Authors: Lisa Unger
Megan didn't answer me, just put her head in her hands.
“I'm sorry,” I said. “I'm so sorry.”
I started to drive and we wound up at this old diner off the highway where we'd been before. Megan ordered pancakes with bacon and scrambled eggs; she always ate like a truck driver when she was stressed. I ordered black coffee and wished I had a joint, something to take the edge off. But there was no escaping this. I had to tell her everything now, or lose her. I might lose her anyway. If she was smart she'd go running. And if I loved her, really loved her, I'd let her go.
Detective Jones Cooper came to our house the day after the art room fire.
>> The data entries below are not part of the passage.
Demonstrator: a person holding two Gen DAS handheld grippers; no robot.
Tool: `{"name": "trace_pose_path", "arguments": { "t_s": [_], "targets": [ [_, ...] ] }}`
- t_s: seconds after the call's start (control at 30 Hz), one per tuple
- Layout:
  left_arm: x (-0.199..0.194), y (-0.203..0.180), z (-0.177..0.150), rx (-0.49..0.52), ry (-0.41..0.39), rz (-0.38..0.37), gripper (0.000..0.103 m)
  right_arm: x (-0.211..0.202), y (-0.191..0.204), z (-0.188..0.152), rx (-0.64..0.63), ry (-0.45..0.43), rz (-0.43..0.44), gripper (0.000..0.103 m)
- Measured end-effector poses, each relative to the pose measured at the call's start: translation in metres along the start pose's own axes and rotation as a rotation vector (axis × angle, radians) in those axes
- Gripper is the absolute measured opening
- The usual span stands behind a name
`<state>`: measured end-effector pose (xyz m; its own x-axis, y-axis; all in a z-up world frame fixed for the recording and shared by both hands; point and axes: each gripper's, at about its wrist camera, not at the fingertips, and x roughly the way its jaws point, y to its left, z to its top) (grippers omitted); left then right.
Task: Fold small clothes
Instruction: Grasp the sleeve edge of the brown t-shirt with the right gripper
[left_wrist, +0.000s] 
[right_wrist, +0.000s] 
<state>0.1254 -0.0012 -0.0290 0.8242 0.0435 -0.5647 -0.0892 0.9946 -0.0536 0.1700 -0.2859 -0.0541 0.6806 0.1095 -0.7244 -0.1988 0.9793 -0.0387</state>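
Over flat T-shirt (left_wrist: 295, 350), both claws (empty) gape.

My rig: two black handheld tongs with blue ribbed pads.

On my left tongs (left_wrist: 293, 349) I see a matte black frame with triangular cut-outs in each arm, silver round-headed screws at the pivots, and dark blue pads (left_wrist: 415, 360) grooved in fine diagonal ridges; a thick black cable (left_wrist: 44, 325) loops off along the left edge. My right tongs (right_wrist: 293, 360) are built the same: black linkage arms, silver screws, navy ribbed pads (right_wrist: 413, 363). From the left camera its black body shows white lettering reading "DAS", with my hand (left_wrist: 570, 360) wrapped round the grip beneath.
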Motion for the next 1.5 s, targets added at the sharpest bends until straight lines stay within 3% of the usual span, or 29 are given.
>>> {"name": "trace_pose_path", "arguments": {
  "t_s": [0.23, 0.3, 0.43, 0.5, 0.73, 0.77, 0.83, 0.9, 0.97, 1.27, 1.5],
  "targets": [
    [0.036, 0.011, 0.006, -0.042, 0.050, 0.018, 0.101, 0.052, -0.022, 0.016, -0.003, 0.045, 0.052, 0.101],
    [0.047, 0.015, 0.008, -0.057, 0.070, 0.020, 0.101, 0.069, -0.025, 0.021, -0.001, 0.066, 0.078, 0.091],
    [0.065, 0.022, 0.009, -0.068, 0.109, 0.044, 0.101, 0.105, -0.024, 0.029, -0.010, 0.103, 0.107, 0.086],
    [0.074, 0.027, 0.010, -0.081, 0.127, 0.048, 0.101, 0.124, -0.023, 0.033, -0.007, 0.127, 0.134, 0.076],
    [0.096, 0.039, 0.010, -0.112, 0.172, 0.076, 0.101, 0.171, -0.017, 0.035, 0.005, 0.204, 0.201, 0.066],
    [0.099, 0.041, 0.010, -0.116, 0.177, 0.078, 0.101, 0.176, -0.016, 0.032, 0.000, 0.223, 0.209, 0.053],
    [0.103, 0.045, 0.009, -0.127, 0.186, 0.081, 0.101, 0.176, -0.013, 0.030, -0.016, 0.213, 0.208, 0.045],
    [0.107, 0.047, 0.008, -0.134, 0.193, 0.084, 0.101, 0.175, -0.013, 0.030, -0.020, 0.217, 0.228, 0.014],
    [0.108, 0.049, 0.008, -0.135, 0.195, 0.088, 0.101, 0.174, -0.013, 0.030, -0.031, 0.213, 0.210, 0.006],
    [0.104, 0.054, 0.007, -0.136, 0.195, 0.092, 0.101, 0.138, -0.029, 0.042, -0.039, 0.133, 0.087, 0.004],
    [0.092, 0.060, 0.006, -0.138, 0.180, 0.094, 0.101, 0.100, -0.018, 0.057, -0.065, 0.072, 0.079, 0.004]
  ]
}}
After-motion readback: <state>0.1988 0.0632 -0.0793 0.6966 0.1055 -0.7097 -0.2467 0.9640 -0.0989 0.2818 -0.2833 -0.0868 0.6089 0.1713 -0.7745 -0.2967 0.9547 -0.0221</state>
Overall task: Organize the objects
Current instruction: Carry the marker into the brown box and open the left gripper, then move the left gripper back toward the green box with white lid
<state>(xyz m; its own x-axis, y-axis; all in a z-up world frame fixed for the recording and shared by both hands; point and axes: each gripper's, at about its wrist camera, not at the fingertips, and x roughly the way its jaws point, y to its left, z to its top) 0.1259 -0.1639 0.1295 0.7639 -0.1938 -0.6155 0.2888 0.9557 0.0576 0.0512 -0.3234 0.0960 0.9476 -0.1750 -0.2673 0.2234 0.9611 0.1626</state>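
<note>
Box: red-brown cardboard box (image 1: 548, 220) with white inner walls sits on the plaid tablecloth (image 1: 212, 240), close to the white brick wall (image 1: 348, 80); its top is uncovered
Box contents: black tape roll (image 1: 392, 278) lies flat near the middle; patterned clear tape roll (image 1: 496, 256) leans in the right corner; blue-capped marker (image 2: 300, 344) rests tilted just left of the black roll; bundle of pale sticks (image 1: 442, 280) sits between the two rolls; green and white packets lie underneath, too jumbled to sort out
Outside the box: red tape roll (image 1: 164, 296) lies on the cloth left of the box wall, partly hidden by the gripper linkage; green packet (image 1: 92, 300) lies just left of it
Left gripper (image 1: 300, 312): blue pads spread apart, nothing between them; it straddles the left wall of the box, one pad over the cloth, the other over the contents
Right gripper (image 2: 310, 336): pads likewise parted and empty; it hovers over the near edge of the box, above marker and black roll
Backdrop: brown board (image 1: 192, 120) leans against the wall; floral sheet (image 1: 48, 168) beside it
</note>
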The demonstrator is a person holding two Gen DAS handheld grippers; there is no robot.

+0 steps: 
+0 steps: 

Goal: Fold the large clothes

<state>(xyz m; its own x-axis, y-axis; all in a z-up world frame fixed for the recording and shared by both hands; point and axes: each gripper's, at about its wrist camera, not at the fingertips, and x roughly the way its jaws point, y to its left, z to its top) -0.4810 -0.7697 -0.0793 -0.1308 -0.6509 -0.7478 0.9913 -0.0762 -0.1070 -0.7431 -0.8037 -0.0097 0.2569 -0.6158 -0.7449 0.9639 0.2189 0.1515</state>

It was Sunday morning, and I was playing video games. My dad was reading the paper. We were both feeling down because we'd been to see my mother the day before and it hadn't gone well. It seemed like she was never going to be able to come home.
“I want to die, Nick,” she said. “Why didn't they let me die?”
“We have a son,” he whispered to her. I was sitting right there, playing my Game Boy. Maybe they thought I couldn't hear them; maybe they were just too far gone in their own unhappiness to care. “He needs you.
I
need you.”
“I don't even exist,” she said. “I'm a ghost.”
“Don't say that,” my father said. “Please.”
My father and I went out to dinner that night, him staring at his food, me shoveling it in, not talking. We hadn't really talked since the blowout we'd had after my last visit with Dr. Crown. And I hadn't been back to art class. Miss Rose showed my father my work, then he and Dr. Crown had used it against me to get inside my head. I hated them all. The only person I was still talking to was my grandmother, and she was around less and less. Who could blame her?
When the knock came at the front door, something inside me went cold. I got up and left the room, went upstairs, and closed my door. My father had bought me an artist's draft table for Christmas. And that's where I spent my time when I wasn't plastered to the television. I stood at my window and saw a squad car, as well as Cooper's maroon SUV. My stomach bottomed out. What had she done now?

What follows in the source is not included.